▶ How to complete this task
Take the data below and copy exactly the lines starting at the one with "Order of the" and finishing at the one with "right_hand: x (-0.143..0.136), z", both included.
-*-
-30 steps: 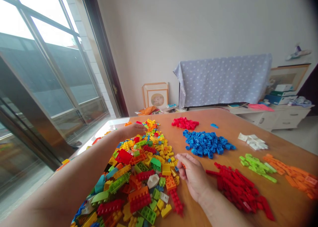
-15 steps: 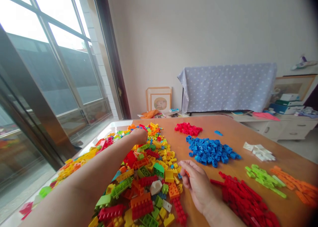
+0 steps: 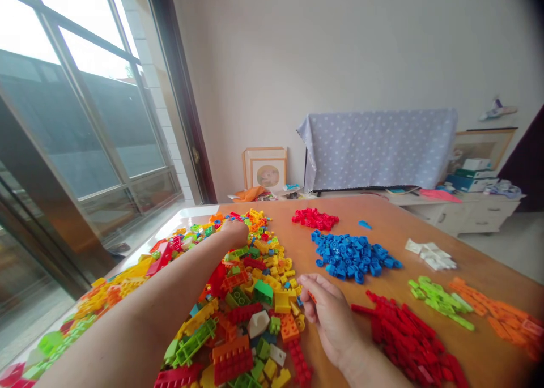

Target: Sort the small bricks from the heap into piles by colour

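My left arm stretches across a big mixed heap of toy building bricks [image 3: 242,314]. My left hand [image 3: 236,233] is down among the bricks at the heap's far end, its fingers hidden by the back of the hand. Close to the heap's right edge, my right hand [image 3: 329,314] is closed, and a bit of an orange brick [image 3: 312,297] shows between its fingers. Just beyond it lies a pile of small blue bricks [image 3: 351,255]. Long red bricks [image 3: 412,337] are piled to its right.
Farther back on the brown table [image 3: 293,246] are small red bricks [image 3: 315,219] and one blue piece [image 3: 364,225]. Toward the right lie white pieces [image 3: 431,255], lime-green pieces [image 3: 440,300] and orange strips [image 3: 493,311]. A window [image 3: 89,105] stands left.
The view has shifted slightly, so most things sit a little farther left. Both hands keep nearly the same places over the table, the right still closed round the orange brick.
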`<state>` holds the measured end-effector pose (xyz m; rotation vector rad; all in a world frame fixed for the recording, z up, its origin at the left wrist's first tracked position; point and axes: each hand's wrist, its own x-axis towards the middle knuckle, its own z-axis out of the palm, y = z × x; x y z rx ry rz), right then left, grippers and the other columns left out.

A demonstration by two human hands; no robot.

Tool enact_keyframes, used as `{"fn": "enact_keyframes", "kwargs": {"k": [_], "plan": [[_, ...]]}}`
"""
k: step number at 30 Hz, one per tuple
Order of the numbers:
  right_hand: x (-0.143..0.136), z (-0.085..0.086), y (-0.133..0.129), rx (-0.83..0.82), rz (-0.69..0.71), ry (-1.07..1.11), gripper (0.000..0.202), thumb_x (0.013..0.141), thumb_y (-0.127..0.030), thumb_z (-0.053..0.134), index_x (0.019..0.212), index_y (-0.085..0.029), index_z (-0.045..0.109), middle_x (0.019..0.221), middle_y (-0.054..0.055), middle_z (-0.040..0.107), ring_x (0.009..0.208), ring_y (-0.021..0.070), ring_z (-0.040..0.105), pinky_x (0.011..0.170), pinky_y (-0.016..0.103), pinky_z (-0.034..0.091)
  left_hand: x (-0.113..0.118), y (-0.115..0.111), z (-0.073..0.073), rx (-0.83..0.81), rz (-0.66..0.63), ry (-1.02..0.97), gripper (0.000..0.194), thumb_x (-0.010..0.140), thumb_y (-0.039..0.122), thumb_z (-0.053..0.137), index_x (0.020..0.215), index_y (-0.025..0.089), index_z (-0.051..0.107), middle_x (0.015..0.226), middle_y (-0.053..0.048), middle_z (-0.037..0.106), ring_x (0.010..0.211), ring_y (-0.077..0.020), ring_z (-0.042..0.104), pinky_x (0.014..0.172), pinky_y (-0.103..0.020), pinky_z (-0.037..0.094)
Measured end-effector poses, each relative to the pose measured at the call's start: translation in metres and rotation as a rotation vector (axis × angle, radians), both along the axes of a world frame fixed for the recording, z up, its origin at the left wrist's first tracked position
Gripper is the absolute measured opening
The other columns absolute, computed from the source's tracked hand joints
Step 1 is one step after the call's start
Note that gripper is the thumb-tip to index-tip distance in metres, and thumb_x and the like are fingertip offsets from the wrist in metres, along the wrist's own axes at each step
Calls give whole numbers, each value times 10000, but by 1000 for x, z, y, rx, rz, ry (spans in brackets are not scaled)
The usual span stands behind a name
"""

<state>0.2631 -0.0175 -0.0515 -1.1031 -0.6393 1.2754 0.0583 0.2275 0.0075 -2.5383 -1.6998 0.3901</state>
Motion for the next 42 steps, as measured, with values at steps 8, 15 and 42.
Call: {"fn": "enact_keyframes", "kwargs": {"k": [8, 15, 42], "plan": [[-1, 12, -2, -86, 117, 396, 250, 844, -409, 744, 877, -165, 700, 685, 0, 595, 513, 75, 446, 452, 192, 270, -1, -20, 31, -18, -174, -355, 238, 796, 316, 661, 966, 193, 773, 979, -76, 741, 906, -247, 660, 828, -354, 495], [1, 19, -1, -59, 161, 572, 214, 932, -346, 612, 961, -163, 718, 897, 108, 732, 704, 145, 648, 528, 208, 440, 22, -89, 51, -144, -560, -673, 216, 864, 328, 674, 1024, 202, 746, 1025, -47, 718, 931, -171, 648, 846, -261, 500], [-1, 25, -5, -59, 239, 522, 180, 814, -190, 701, 987, -145, 687, 759, 43, 695, 595, 101, 587, 499, 170, 415, 47, -142, 43, -323, -609, -771, 180, 876, 331, 709, 990, 195, 744, 972, -38, 724, 889, -156, 660, 794, -252, 510]]}}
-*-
▶ Output below
Order of the numbers:
  right_hand: x (-0.143..0.136), z (-0.085..0.086), y (-0.133..0.129), rx (-0.83..0.82), rz (-0.69..0.71), ry (-1.07..1.11), gripper (0.000..0.202), thumb_x (0.013..0.141), thumb_y (-0.127..0.030), thumb_z (-0.053..0.134), index_x (0.019..0.212), index_y (-0.085..0.029), index_z (-0.045..0.109), middle_x (0.019..0.221), middle_y (-0.054..0.055), middle_z (-0.040..0.107), ring_x (0.009..0.208), ring_y (-0.021..0.070), ring_z (-0.040..0.105), pinky_x (0.011..0.170), pinky_y (-0.016..0.103), pinky_z (-0.034..0.091)

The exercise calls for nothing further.